## EXERCISE BRIEF
Retype, word for word, every line of the records below starting at the one that contains "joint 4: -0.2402" and ending at the one that contains "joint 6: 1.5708"; include both of those lines and nothing more.

◇ ◇ ◇ ◇

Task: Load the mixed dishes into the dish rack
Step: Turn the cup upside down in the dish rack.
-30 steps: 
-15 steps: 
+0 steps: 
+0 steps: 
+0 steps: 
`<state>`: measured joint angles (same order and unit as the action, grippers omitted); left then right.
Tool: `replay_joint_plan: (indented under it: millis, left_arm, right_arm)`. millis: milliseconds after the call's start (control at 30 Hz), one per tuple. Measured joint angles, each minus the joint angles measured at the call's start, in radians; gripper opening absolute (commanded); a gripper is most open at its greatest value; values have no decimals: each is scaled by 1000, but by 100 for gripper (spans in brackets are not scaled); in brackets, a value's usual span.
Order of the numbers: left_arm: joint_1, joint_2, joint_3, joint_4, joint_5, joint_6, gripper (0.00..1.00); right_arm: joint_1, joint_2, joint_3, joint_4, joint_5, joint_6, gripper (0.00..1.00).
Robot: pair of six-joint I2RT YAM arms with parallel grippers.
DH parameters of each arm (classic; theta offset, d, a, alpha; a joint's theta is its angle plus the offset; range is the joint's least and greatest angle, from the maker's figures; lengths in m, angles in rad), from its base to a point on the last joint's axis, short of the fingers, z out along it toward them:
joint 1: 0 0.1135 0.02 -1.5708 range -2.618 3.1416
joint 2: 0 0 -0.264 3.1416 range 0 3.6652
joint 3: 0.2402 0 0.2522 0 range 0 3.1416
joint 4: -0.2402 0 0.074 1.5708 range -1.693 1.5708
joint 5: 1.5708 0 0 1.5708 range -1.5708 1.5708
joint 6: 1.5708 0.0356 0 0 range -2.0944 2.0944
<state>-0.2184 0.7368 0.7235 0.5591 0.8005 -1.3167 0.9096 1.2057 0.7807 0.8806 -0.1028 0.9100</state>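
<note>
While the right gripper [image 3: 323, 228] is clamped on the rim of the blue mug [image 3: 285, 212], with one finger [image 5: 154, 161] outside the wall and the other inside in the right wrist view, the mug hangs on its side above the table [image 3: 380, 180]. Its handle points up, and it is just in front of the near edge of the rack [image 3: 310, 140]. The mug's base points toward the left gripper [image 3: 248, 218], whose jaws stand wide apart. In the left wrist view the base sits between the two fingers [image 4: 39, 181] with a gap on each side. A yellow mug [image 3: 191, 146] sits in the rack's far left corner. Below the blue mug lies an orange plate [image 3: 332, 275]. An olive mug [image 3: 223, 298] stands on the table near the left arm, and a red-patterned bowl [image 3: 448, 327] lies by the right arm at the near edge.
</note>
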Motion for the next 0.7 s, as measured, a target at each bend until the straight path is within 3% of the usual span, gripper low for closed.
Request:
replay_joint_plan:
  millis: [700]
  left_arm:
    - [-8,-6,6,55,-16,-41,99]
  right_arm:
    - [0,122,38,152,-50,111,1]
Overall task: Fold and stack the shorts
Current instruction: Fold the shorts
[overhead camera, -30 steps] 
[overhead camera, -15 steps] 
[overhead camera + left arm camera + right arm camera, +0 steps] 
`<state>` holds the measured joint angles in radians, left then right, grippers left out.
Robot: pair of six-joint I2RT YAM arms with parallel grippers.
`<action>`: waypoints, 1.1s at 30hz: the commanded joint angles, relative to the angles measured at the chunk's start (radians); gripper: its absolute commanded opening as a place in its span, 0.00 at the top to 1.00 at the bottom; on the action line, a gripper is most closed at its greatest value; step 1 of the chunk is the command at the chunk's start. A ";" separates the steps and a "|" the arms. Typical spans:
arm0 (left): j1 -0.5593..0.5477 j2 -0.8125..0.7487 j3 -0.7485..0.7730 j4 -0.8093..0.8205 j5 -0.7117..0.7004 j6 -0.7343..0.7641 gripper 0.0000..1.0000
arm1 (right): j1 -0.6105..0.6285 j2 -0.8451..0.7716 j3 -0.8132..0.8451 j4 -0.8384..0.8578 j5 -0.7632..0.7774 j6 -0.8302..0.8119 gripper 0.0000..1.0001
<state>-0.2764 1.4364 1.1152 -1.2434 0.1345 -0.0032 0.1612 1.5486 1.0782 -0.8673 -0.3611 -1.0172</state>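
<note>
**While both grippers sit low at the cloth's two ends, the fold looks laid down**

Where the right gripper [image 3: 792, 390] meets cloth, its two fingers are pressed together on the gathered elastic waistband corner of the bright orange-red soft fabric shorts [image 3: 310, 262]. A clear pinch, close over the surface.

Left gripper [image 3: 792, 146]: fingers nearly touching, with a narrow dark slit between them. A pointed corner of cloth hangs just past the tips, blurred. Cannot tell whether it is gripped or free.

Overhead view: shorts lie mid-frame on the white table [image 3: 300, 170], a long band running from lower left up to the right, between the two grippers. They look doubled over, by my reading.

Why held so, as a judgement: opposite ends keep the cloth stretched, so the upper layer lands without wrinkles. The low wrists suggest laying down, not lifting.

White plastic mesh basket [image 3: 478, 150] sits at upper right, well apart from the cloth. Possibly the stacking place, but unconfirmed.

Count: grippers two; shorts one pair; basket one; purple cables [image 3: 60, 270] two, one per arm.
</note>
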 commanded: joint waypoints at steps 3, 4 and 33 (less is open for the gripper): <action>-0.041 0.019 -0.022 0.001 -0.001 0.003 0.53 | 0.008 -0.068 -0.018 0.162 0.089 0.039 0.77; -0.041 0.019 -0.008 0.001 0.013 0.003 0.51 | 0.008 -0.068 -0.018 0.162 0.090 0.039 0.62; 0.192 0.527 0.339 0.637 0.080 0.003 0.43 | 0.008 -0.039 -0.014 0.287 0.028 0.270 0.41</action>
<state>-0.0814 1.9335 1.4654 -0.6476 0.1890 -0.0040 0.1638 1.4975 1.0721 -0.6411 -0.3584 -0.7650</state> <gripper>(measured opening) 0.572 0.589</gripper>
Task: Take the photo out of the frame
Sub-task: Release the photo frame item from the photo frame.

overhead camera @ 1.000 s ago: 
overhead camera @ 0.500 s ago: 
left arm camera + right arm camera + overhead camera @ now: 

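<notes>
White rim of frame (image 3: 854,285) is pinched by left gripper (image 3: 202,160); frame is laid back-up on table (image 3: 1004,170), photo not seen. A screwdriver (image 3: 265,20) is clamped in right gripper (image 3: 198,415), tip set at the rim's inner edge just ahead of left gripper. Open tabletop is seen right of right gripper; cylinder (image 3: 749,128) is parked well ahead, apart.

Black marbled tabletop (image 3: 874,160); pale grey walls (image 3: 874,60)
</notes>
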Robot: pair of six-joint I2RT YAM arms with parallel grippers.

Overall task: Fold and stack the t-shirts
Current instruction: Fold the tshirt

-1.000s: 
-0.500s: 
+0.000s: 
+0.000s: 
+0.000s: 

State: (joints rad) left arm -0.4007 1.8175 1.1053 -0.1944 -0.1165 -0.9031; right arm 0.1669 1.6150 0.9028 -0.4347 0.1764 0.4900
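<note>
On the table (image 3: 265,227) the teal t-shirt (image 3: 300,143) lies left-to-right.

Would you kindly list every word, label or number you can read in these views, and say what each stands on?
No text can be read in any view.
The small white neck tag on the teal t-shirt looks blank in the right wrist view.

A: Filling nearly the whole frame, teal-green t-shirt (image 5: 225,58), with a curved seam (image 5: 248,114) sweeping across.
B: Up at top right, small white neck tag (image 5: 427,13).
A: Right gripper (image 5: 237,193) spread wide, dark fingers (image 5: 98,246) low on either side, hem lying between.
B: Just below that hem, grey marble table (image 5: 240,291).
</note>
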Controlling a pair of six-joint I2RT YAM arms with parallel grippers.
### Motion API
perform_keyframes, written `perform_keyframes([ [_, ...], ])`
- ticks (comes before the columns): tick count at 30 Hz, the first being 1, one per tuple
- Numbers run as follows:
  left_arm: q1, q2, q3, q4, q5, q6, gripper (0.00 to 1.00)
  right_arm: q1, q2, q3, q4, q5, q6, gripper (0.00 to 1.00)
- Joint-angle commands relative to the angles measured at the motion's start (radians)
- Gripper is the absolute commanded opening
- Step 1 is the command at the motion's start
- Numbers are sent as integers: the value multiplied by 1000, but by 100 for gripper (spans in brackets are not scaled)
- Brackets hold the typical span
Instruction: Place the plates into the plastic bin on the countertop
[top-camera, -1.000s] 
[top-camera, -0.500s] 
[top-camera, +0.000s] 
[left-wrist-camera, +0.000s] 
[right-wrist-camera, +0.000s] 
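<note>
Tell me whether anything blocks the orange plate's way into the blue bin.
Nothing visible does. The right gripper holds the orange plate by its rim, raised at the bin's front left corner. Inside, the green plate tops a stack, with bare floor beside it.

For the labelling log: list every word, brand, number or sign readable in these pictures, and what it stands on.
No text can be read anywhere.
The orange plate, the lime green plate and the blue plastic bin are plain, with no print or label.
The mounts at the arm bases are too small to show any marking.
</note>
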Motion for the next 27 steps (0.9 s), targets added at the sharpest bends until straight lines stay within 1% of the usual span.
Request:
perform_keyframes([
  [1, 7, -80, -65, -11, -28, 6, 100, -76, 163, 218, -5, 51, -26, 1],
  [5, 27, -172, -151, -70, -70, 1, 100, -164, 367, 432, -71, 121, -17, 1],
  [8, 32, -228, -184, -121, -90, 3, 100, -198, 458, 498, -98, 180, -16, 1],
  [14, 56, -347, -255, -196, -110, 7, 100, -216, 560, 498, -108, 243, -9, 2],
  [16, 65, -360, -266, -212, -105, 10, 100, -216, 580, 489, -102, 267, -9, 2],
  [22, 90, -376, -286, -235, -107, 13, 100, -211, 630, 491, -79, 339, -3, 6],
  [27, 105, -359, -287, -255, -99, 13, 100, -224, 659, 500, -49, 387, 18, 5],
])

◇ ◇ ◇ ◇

## YOUR RESPONSE
joint 4: -0.2402 0 0.074 1.5708 range -1.693 1.5708
joint 5: 1.5708 0 0 1.5708 range -1.5708 1.5708
joint 6: 1.5708 0.0356 0 0 range -2.0944 2.0944

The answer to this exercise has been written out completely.